→ **Brief**: Could you return the data that follows exactly, minus the images?

(Records drawn from a dataset)
_____

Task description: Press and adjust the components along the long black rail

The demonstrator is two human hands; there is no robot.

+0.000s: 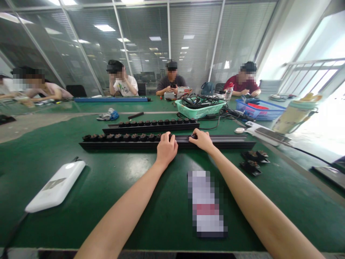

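Observation:
A long black rail [229, 143] lies crosswise on the green table, with a row of small black parts [126, 137] seated in its left portion. My left hand [166, 150] is closed over the rail's near wall, at the right end of that row; its fingertips partly cover a dark part in the channel. Farther right, my right hand [202, 140] pinches a small black part [193, 136] at the channel, mostly hidden by the fingers. Between the two hands a short stretch of bare channel shows. Several loose black parts [252, 158] lie right of the rail's end.
Behind is a second black rail [151, 127] filled with parts. A green basket [198, 112] of cables and a blue basket [265, 114] stand farther back. A white device [58, 185] lies left, a blurred phone-like object [206, 205] in front. Several people sit opposite.

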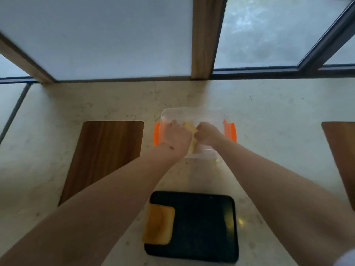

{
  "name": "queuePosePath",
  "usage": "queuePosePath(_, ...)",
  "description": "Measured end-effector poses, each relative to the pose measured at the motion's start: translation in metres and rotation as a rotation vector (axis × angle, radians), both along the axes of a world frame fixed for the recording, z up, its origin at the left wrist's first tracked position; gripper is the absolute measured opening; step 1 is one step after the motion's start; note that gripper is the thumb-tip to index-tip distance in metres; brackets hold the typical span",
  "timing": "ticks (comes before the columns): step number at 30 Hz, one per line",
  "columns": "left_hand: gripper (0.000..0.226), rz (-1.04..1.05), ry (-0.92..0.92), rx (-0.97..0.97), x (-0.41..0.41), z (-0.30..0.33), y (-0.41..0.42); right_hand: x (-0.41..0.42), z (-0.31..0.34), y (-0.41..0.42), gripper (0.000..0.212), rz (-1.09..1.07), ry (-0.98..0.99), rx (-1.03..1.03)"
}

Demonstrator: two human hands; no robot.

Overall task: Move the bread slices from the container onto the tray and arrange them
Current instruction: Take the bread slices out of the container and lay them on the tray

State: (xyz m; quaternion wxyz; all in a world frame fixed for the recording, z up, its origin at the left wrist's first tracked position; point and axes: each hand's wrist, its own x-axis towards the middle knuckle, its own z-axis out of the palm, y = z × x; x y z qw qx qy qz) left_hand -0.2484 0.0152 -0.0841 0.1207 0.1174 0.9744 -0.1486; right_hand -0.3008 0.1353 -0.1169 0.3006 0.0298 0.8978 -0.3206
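A clear plastic container [194, 113] with orange side clips stands in the middle of the counter. Both my hands reach inside it. My left hand [177, 137] and my right hand [207, 134] close on a pale yellow bread slice [190, 129] between them; most of the slice is hidden by the hands. Close to me lies a black tray [203, 225]. One bread slice [159, 223] rests on the tray's left side, slightly overhanging its left rim.
The counter is pale marble. A dark wooden inlay [103, 154] lies left of the container, another wooden panel [342, 154] at the right edge. Frosted window panes with wooden frames [207, 35] rise behind the counter.
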Motion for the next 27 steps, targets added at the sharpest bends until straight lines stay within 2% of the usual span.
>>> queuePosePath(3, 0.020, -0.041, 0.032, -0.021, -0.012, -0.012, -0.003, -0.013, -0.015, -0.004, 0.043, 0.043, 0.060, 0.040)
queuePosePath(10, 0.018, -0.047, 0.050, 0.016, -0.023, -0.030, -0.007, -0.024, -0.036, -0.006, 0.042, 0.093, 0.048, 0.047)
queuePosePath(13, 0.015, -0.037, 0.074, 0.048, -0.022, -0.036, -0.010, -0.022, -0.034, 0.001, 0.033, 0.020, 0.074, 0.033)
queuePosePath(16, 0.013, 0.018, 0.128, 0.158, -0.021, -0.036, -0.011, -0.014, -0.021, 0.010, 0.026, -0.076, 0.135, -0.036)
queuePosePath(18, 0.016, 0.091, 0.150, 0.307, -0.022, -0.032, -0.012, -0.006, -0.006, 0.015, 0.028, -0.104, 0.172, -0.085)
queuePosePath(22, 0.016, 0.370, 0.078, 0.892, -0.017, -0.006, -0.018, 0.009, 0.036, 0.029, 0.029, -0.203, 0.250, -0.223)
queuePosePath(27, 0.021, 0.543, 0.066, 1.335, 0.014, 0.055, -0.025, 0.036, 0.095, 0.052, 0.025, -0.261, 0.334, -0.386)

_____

→ **Written solution**:
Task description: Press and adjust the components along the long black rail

The demonstrator is two human hands; there is no robot.

+0.000s: 

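Observation:
A long black rail [229, 143] lies crosswise on the green table, with a row of small black parts [126, 137] seated in its left portion. My left hand [166, 150] is closed over the rail's near wall, at the right end of that row; its fingertips partly cover a dark part in the channel. Farther right, my right hand [202, 140] pinches a small black part [193, 136] at the channel, mostly hidden by the fingers. Between the two hands a short stretch of bare channel shows. Several loose black parts [252, 158] lie right of the rail's end.
Behind is a second black rail [151, 127] filled with parts. A green basket [198, 112] of cables and a blue basket [265, 114] stand farther back. A white device [58, 185] lies left, a blurred phone-like object [206, 205] in front. Several people sit opposite.
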

{
  "name": "queuePosePath",
  "usage": "queuePosePath(_, ...)",
  "description": "Measured end-effector poses, each relative to the pose measured at the motion's start: translation in metres and rotation as a rotation vector (axis × angle, radians), both along the axes of a world frame fixed for the recording, z up, its origin at the left wrist's first tracked position; gripper is the absolute measured opening; step 1 is one step after the motion's start; note that gripper is the thumb-tip to index-tip distance in metres; brackets hold the typical span",
  "timing": "ticks (comes before the columns): step number at 30 Hz, one per line",
  "columns": "left_hand: gripper (0.000..0.226), rz (-1.04..1.05), ry (-0.92..0.92), rx (-0.97..0.97), x (-0.41..0.41), z (-0.30..0.33), y (-0.41..0.42); right_hand: x (-0.41..0.42), z (-0.31..0.34), y (-0.41..0.42), gripper (0.000..0.212), rz (-1.09..1.07), ry (-0.98..0.99), rx (-1.03..1.03)"
}

Demonstrator: two human hands; no robot.

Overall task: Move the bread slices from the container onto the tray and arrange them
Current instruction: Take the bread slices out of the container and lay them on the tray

State: (xyz m; quaternion wxyz; all in a world frame fixed for the recording, z up, its origin at the left wrist's first tracked position; point and axes: each hand's wrist, its own x-axis towards the middle knuckle, its own z-axis out of the palm, y = z × x; x y z qw qx qy qz) left_hand -0.2484 0.0152 -0.0841 0.1207 0.1174 0.9744 -0.1486; right_hand -0.3008 0.1353 -0.1169 0.3006 0.0298 0.8978 -0.3206
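A clear plastic container [194, 113] with orange side clips stands in the middle of the counter. Both my hands reach inside it. My left hand [177, 137] and my right hand [207, 134] close on a pale yellow bread slice [190, 129] between them; most of the slice is hidden by the hands. Close to me lies a black tray [203, 225]. One bread slice [159, 223] rests on the tray's left side, slightly overhanging its left rim.
The counter is pale marble. A dark wooden inlay [103, 154] lies left of the container, another wooden panel [342, 154] at the right edge. Frosted window panes with wooden frames [207, 35] rise behind the counter.
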Motion for the next 27 steps, targets added at the sharpest bends until straight lines stay within 2% of the usual span.
>>> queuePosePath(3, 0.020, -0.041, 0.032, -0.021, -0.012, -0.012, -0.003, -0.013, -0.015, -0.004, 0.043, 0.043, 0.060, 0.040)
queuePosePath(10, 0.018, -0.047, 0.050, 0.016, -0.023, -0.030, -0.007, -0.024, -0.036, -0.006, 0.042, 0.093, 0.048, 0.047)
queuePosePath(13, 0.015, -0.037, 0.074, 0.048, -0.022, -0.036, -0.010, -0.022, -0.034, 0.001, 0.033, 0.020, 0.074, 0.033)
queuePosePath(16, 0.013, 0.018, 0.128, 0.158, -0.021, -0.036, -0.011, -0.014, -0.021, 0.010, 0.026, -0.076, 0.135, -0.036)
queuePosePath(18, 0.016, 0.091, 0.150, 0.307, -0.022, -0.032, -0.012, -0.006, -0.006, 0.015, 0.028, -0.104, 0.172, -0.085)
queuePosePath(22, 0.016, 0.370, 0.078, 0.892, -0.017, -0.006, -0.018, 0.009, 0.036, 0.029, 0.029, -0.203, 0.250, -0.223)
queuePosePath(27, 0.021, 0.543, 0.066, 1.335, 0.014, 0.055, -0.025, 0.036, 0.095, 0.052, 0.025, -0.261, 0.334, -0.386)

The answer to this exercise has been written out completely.